++++ MATERIAL TO PROCESS

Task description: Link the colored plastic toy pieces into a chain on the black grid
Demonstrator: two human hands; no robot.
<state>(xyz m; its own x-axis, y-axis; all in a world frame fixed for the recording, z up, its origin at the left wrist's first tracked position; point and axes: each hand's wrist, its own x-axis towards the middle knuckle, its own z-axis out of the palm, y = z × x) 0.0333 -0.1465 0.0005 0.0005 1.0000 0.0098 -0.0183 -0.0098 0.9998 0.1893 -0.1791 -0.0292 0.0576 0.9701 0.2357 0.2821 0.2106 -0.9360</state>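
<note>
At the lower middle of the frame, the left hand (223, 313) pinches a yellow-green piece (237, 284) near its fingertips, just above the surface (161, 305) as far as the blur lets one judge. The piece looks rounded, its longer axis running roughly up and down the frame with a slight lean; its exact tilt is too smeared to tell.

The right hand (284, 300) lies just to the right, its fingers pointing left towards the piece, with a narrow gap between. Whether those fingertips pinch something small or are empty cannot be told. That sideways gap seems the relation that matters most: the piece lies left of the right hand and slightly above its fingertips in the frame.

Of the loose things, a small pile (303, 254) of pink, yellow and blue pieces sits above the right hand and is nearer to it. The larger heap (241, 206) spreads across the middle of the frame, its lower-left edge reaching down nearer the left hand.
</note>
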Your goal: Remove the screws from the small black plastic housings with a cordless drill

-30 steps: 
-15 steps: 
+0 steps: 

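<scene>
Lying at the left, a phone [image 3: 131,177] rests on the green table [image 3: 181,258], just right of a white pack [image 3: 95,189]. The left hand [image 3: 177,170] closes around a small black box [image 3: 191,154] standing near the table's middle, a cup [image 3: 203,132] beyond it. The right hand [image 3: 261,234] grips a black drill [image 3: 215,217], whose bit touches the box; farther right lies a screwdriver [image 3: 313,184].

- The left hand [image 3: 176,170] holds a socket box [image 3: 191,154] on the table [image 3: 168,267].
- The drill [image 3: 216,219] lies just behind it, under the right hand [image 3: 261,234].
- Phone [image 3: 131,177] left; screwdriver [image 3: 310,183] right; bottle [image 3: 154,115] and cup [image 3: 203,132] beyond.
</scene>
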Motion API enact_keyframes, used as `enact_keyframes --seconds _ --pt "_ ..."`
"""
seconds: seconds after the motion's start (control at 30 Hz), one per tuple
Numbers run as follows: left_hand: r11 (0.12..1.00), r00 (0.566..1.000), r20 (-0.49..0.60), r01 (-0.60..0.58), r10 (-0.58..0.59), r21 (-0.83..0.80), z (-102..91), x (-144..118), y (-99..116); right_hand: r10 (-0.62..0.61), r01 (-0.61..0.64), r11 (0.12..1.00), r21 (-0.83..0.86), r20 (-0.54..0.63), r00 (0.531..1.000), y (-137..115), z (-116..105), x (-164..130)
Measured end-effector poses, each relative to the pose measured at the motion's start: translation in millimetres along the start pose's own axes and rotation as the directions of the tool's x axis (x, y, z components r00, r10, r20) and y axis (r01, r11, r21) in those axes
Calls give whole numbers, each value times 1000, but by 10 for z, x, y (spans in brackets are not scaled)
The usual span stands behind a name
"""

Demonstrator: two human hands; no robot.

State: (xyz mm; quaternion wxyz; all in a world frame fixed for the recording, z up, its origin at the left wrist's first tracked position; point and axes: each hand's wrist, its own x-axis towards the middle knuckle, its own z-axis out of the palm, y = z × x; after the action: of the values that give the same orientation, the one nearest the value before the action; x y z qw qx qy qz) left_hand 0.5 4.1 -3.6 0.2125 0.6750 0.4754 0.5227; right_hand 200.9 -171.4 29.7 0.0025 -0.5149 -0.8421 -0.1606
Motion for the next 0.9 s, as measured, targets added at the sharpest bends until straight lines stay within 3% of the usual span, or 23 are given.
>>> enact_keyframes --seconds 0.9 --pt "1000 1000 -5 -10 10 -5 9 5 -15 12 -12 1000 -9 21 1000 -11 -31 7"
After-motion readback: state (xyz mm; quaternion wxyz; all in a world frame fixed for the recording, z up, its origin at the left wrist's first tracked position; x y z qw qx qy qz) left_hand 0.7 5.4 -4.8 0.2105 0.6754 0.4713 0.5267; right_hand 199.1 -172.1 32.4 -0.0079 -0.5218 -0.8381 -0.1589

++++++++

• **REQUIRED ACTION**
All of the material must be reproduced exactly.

• **YOUR RESPONSE**
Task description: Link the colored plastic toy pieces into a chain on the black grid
Demonstrator: two human hands; no robot.
<state>(xyz m; its own x-axis, y-axis; all in a world frame fixed for the recording, z up, its origin at the left wrist's first tracked position; point and axes: each hand's wrist, its own x-axis towards the middle knuckle, its own z-axis out of the palm, y = z × x) 0.0333 -0.1465 0.0005 0.0005 1.0000 0.0098 -0.0183 -0.0098 0.9998 0.1893 -0.1791 -0.0292 0.0576 0.9701 0.2357 0.2821 0.2106 -0.9360</state>
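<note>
At the lower middle of the frame, the left hand (223, 313) pinches a yellow-green piece (237, 284) near its fingertips, just above the surface (161, 305) as far as the blur lets one judge. The piece looks rounded, its longer axis running roughly up and down the frame with a slight lean; its exact tilt is too smeared to tell.

The right hand (284, 300) lies just to the right, its fingers pointing left towards the piece, with a narrow gap between. Whether those fingertips pinch something small or are empty cannot be told. That sideways gap seems the relation that matters most: the piece lies left of the right hand and slightly above its fingertips in the frame.

Of the loose things, a small pile (303, 254) of pink, yellow and blue pieces sits above the right hand and is nearer to it. The larger heap (241, 206) spreads across the middle of the frame, its lower-left edge reaching down nearer the left hand.
</note>
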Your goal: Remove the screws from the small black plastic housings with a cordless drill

-30 steps: 
-15 steps: 
+0 steps: 

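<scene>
Lying at the left, a phone [image 3: 131,177] rests on the green table [image 3: 181,258], just right of a white pack [image 3: 95,189]. The left hand [image 3: 177,170] closes around a small black box [image 3: 191,154] standing near the table's middle, a cup [image 3: 203,132] beyond it. The right hand [image 3: 261,234] grips a black drill [image 3: 215,217], whose bit touches the box; farther right lies a screwdriver [image 3: 313,184].

- The left hand [image 3: 176,170] holds a socket box [image 3: 191,154] on the table [image 3: 168,267].
- The drill [image 3: 216,219] lies just behind it, under the right hand [image 3: 261,234].
- Phone [image 3: 131,177] left; screwdriver [image 3: 310,183] right; bottle [image 3: 154,115] and cup [image 3: 203,132] beyond.
</scene>
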Motion API enact_keyframes, used as `enact_keyframes --seconds _ --pt "_ ..."`
"""
seconds: seconds after the motion's start (control at 30 Hz), one per tuple
Numbers run as follows: left_hand: r11 (0.12..1.00), r00 (0.566..1.000), r20 (-0.49..0.60), r01 (-0.60..0.58), r10 (-0.58..0.59), r21 (-0.83..0.80), z (-102..91), x (-144..118), y (-99..116); right_hand: r10 (-0.62..0.61), r01 (-0.61..0.64), r11 (0.12..1.00), r21 (-0.83..0.86), r20 (-0.54..0.63), r00 (0.531..1.000), y (-137..115), z (-116..105), x (-164..130)
Measured end-effector poses, each relative to the pose measured at the motion's start: translation in millimetres along the start pose's own axes and rotation as the directions of the tool's x axis (x, y, z components r00, r10, r20) and y axis (r01, r11, r21) in those axes
Calls give whole numbers, each value times 1000, but by 10 for z, x, y (spans in brackets are not scaled)
The usual span stands behind a name
"""

Demonstrator: two human hands; no robot.

State: (xyz mm; quaternion wxyz; all in a world frame fixed for the recording, z up, its origin at the left wrist's first tracked position; point and axes: each hand's wrist, its own x-axis towards the middle knuckle, its own z-axis out of the palm, y = z × x; after the action: of the values that give the same orientation, the one nearest the value before the action; x y z qw qx qy qz) left_hand 0.5 4.1 -3.6 0.2125 0.6750 0.4754 0.5227; right_hand 200.9 -171.4 29.7 0.0025 -0.5149 -0.8421 -0.1606
Motion for the next 0.9 s, as measured, targets added at the sharpest bends until straight lines stay within 3% of the usual span, or 23 are given.
>>> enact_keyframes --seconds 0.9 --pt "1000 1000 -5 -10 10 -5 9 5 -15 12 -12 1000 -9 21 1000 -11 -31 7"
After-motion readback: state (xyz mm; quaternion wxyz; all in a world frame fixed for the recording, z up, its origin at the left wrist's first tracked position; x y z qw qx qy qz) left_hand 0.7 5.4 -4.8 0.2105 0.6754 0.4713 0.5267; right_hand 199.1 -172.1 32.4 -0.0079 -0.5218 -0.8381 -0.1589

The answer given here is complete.